§ **TASK GOAL**: Beginning with the line that holds "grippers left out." in the data below, give again every line through the one that holds "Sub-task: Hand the", exactly as written.

Extracted records
[Start of Attachment]
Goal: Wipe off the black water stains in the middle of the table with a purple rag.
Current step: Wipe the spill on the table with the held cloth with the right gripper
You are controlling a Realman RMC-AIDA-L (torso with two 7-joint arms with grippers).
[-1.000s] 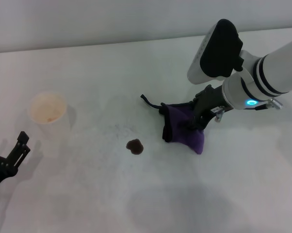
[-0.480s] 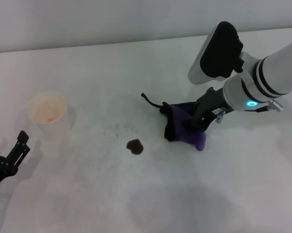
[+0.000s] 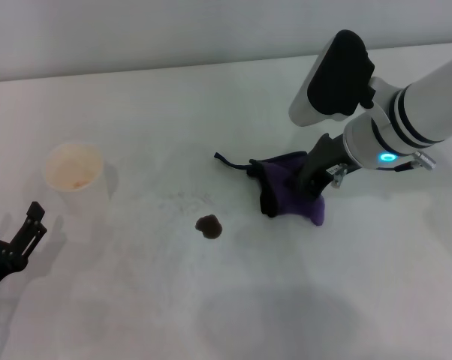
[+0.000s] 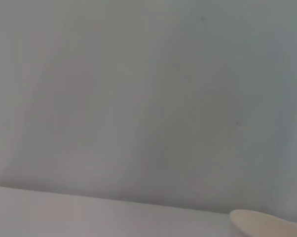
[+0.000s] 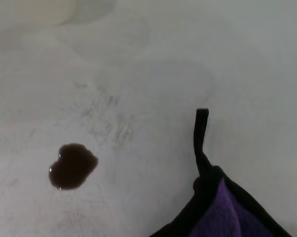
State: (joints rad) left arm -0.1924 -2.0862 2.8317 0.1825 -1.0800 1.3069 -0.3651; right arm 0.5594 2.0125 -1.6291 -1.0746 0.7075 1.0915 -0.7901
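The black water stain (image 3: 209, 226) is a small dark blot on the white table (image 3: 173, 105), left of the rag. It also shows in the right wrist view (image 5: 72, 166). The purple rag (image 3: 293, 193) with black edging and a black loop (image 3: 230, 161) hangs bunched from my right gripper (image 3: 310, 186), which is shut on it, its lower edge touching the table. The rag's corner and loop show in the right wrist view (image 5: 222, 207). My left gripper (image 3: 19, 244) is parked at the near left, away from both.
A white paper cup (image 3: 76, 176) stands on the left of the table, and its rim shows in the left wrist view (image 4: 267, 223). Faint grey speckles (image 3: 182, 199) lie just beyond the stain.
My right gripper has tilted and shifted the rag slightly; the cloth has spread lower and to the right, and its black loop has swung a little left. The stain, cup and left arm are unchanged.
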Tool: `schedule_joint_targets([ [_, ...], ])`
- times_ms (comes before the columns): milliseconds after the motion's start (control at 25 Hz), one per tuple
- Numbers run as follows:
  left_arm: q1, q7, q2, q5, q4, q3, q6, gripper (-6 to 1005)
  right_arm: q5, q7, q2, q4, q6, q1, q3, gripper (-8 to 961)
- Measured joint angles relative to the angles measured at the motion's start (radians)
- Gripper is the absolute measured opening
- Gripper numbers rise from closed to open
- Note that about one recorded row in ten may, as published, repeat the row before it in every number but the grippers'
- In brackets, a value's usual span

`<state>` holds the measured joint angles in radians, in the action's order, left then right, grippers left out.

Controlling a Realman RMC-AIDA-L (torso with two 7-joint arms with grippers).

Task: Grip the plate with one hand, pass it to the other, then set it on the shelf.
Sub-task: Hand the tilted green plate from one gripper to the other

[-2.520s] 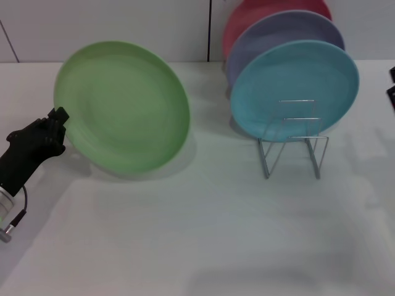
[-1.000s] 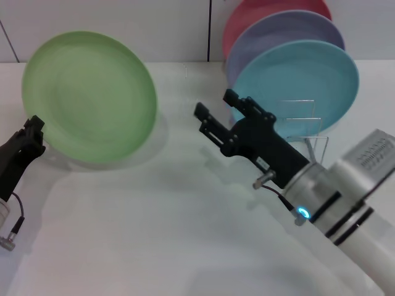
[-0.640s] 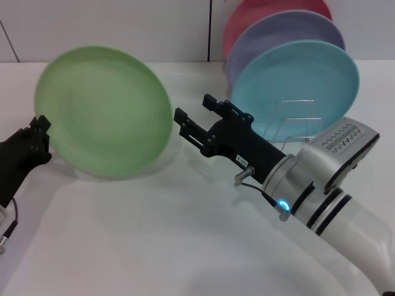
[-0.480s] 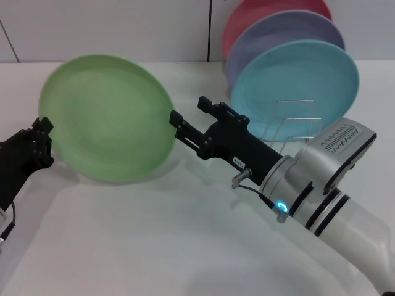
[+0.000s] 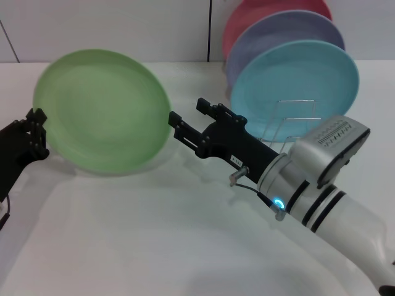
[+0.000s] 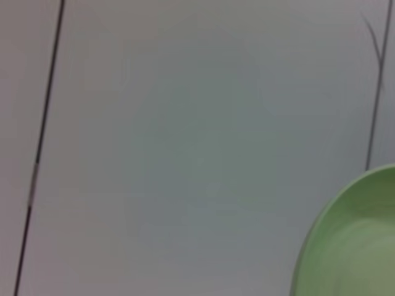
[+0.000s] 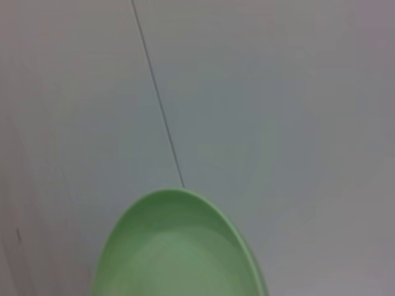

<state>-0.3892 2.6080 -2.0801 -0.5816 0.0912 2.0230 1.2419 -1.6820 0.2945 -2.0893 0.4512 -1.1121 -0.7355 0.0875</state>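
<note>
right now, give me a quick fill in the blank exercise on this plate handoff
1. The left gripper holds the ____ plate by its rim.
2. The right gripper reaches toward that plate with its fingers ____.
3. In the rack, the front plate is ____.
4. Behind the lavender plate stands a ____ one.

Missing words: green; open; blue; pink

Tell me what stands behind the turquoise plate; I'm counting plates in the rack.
Behind the turquoise plate stand a lavender plate and a pink-red one, only their upper edges showing. Anything farther back is hidden.
</note>
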Motion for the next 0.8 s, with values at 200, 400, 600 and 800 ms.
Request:
schedule_joint_targets([
  [200, -0.002, 0.0, 0.0, 0.0, 0.001, 0.022, -0.014, 40, -0.002, 0.0, 0.001, 0.001, 0.052, -0.018, -0.019, 701],
  [400, -0.006, 0.001, 0.0, 0.0, 0.001, 0.046, -0.037, 40, -0.034, 0.0, 0.001, 0.002, 0.072, -0.031, -0.037, 702],
  [600, -0.009, 0.002, 0.0, 0.0, 0.001, 0.05, -0.053, 41, -0.068, 0.0, 0.002, 0.002, 0.1, -0.045, -0.079, 702],
  [800, -0.01, 0.003, 0.0, 0.001, 0.0, 0.073, -0.054, 41, -0.07, 0.0, 0.002, -0.003, 0.13, -0.069, -0.088, 702],
])
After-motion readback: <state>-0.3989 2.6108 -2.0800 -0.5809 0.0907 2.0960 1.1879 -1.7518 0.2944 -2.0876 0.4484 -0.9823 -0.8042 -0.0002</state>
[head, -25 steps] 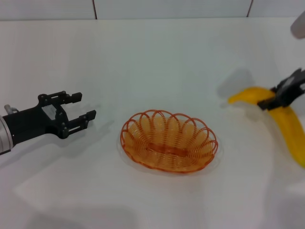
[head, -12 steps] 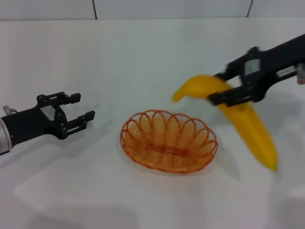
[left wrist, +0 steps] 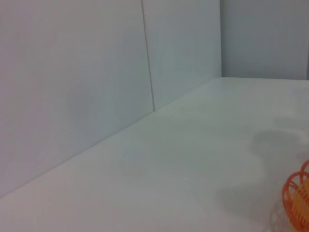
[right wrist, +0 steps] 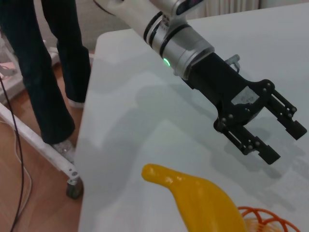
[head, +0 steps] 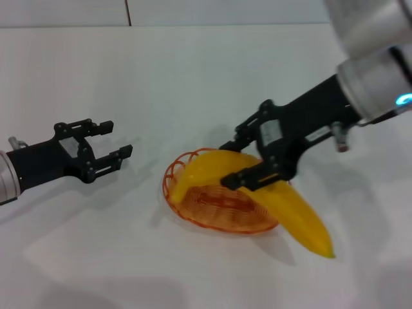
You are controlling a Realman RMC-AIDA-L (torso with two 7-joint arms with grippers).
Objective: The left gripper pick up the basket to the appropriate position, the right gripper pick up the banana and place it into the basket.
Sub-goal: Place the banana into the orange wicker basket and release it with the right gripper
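Orange wire basket (head: 222,196) sits on the white table (head: 193,77), and I have the right gripper (head: 248,166) pinching the banana (head: 257,190) directly over it. The stem end reaches above the basket's left rim; the other tip pokes out past the near-right rim. I can't quite tell whether the fruit touches the wire. My left gripper (head: 106,145) waits spread and empty, apart to the basket's left.

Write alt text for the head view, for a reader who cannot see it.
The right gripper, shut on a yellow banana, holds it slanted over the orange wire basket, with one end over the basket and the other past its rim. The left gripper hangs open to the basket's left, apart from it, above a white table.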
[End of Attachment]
§ **ANSWER AREA**:
`<state>` holds the measured joint angles in radians, in the action's order, left then right, grippers left out.

Controlling a Realman RMC-AIDA-L (torso with two 7-joint arms with grippers).

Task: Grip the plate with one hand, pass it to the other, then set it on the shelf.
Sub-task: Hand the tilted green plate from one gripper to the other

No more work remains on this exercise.